Required work. Using the data below, output a verbatim copy of the lines between the one holding "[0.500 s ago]" and the one holding "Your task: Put", inclusive, without any pictures.

:::::

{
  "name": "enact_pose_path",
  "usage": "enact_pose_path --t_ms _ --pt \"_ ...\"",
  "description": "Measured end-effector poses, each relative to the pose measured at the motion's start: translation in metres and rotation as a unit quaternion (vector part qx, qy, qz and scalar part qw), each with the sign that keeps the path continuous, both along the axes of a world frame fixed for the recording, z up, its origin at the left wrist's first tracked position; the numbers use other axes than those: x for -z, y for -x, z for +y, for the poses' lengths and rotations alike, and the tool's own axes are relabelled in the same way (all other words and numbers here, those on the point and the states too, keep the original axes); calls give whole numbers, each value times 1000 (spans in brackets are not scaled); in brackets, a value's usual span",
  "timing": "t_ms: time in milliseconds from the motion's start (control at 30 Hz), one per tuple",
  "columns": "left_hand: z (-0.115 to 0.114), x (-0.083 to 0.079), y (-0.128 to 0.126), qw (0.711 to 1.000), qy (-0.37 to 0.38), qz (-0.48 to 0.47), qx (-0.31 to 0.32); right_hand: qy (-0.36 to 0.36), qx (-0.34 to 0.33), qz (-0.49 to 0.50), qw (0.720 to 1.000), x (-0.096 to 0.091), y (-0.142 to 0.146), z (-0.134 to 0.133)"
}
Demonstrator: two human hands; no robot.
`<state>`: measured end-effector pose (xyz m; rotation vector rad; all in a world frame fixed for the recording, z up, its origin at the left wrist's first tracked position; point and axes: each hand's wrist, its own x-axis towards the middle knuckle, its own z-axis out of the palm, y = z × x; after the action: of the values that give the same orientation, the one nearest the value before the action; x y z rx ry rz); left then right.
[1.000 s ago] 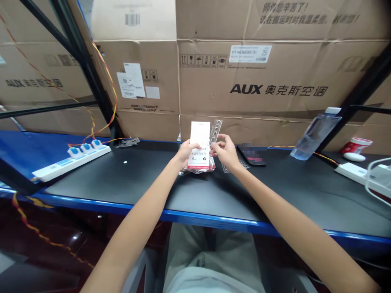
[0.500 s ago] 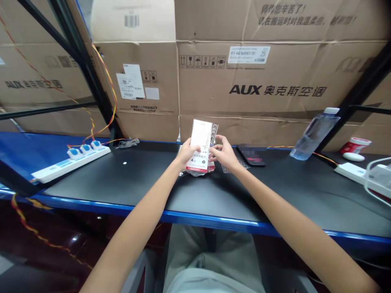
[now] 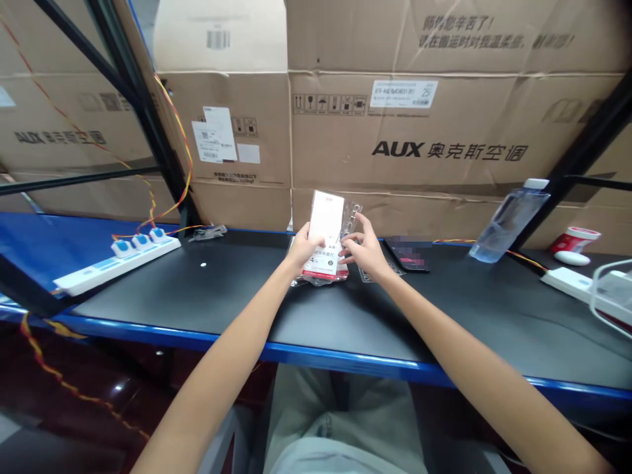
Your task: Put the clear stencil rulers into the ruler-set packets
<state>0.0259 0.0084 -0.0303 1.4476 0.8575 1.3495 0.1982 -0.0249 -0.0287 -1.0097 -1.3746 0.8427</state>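
Note:
My left hand (image 3: 302, 249) grips a ruler set packet (image 3: 326, 214), white with a red lower edge, its thumb flat across the front. From the packet's right side a clear plastic stencil ruler (image 3: 353, 214) with cut-out shapes sticks out, tilted. My right hand (image 3: 366, 249) has its fingers closed on that ruler; the exact contact is partly hidden. Beneath the held packet lie more clear-wrapped packets (image 3: 323, 282) on the dark tabletop. Just right of my right hand, another clear stencil (image 3: 366, 276) lies flat, partly covered by the hand.
A dark phone (image 3: 407, 253) lies at the back of the table (image 3: 237, 289). A water bottle (image 3: 509, 220) leans at the right, near a red and white tub (image 3: 575, 241). Power strips (image 3: 118, 266) sit at both sides. Large cardboard boxes (image 3: 340, 158) stand behind.
My right hand and the clear stencil ruler have shifted slightly right, so more of the ruler shows beside the packet. My left hand keeps its hold on the packet.

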Motion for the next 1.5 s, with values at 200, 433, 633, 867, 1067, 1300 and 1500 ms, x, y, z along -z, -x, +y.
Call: enact_pose_path --t_ms 200,433,633,867,1067,1300,1500 --pt "-3 0 -1 999 -39 29 -15 -1 -13 -31 999 1 -2 -1" --pt "-10 -4 -4 997 -59 38 -27 4 -23 -37 999 2 -5 4" --pt "-9 -3 -2 998 -53 39 -20 -6 -26 -50 998 3 -7 8" --pt "-7 -4 0 998 -56 40 -8 -26 -36 -70 997 6 -10 9" --pt "-9 -4 -2 998 -47 24 42 -38 -59 -88 994 6 -9 6" --pt "-8 -4 -2 998 -29 23 55 -64 -49 -66 995 6 -6 7" --pt "-9 -7 -2 998 -16 18 65 -86 -22 -58 994 9 -6 10"
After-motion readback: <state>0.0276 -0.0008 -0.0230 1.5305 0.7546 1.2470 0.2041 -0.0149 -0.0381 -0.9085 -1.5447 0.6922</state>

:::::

Reply to the task.
[0.500 s ago] 
[now] 
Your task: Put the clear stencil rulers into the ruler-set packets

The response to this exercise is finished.